_Input data_
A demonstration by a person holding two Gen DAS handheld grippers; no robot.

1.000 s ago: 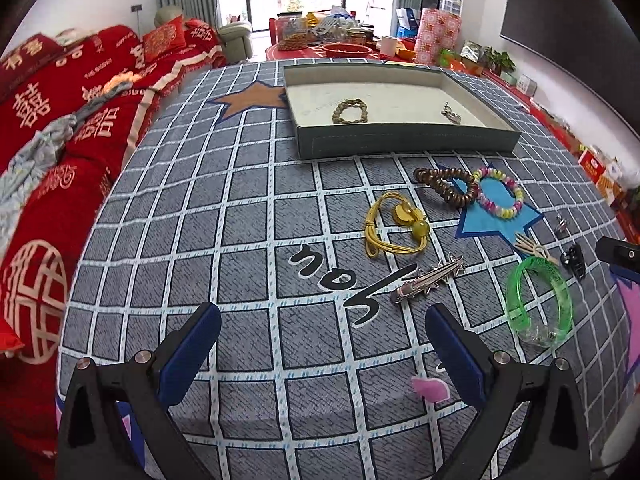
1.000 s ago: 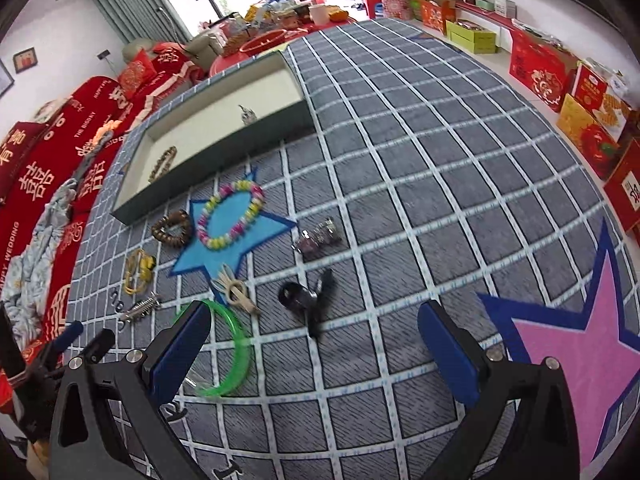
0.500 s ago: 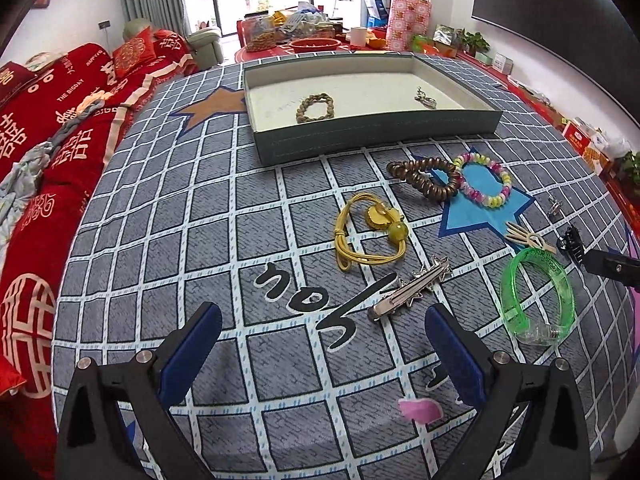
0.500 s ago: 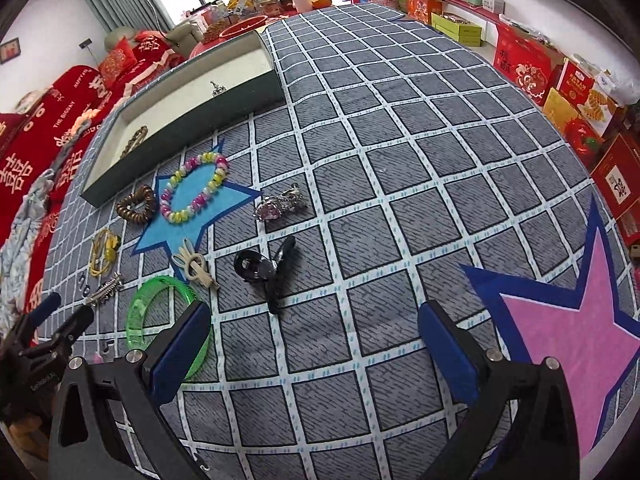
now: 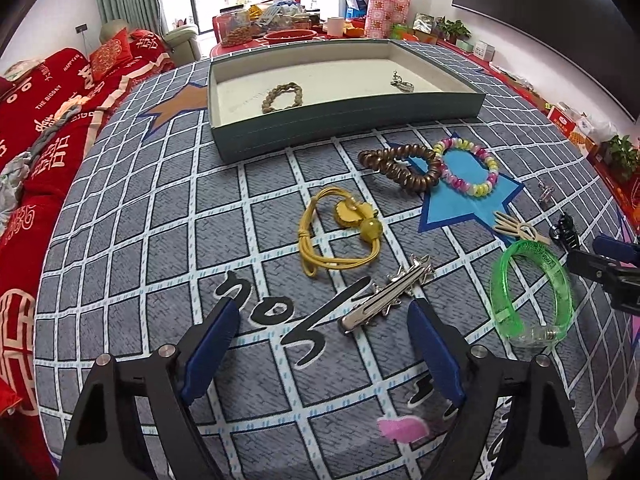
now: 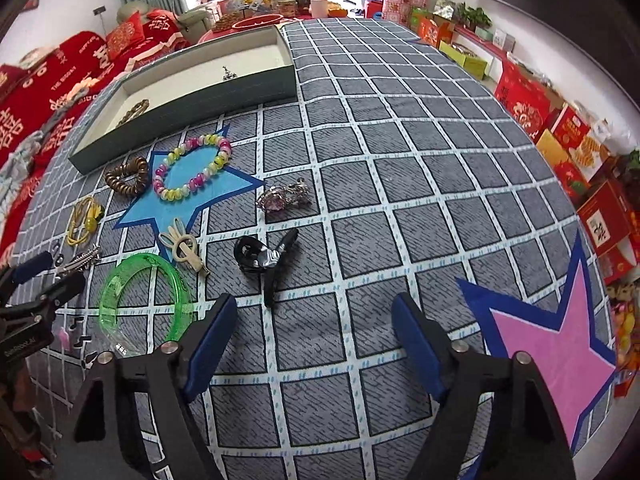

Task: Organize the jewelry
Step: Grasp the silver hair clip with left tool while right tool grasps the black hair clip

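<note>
left gripper (image 5: 324,344) spread wide, holding nothing, hovering just short of a silver hair clip (image 5: 386,294) lying on the checked cloth (image 5: 160,208). right gripper (image 6: 312,340) likewise wide and holding nothing, near a black claw clip (image 6: 264,260). farther back, green tray (image 5: 340,114) holding a beaded bracelet (image 5: 282,96) and a small silver piece (image 5: 401,83).

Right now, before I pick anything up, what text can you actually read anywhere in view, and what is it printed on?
"THE BIGDAY": white letters on the red sofa cover.
"you": large black script on the tablecloth, upside down from the left wrist camera.
Large white Chinese characters on the same red cover: visible, not readable to me.
Embossed lettering on the green bangle: too small.
Print on the red gift boxes: too blurred.
</note>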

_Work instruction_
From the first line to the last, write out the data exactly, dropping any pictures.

_Task solution_
A demonstration by a person holding two Gen DAS handheld grippers; no robot.

1.000 s ago: 
1.000 s ago: 
0.500 s ago: 
0.500 s ago: 
now: 
now: 

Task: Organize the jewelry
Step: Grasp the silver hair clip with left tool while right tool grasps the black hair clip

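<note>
left gripper (image 5: 324,344) spread wide, holding nothing, hovering just short of a silver hair clip (image 5: 386,294) lying on the checked cloth (image 5: 160,208). right gripper (image 6: 312,340) likewise wide and holding nothing, near a black claw clip (image 6: 264,260). farther back, green tray (image 5: 340,114) holding a beaded bracelet (image 5: 282,96) and a small silver piece (image 5: 401,83).

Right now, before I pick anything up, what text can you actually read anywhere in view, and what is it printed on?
"THE BIGDAY": white letters on the red sofa cover.
"you": large black script on the tablecloth, upside down from the left wrist camera.
Large white Chinese characters on the same red cover: visible, not readable to me.
Embossed lettering on the green bangle: too small.
Print on the red gift boxes: too blurred.
</note>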

The output is finished.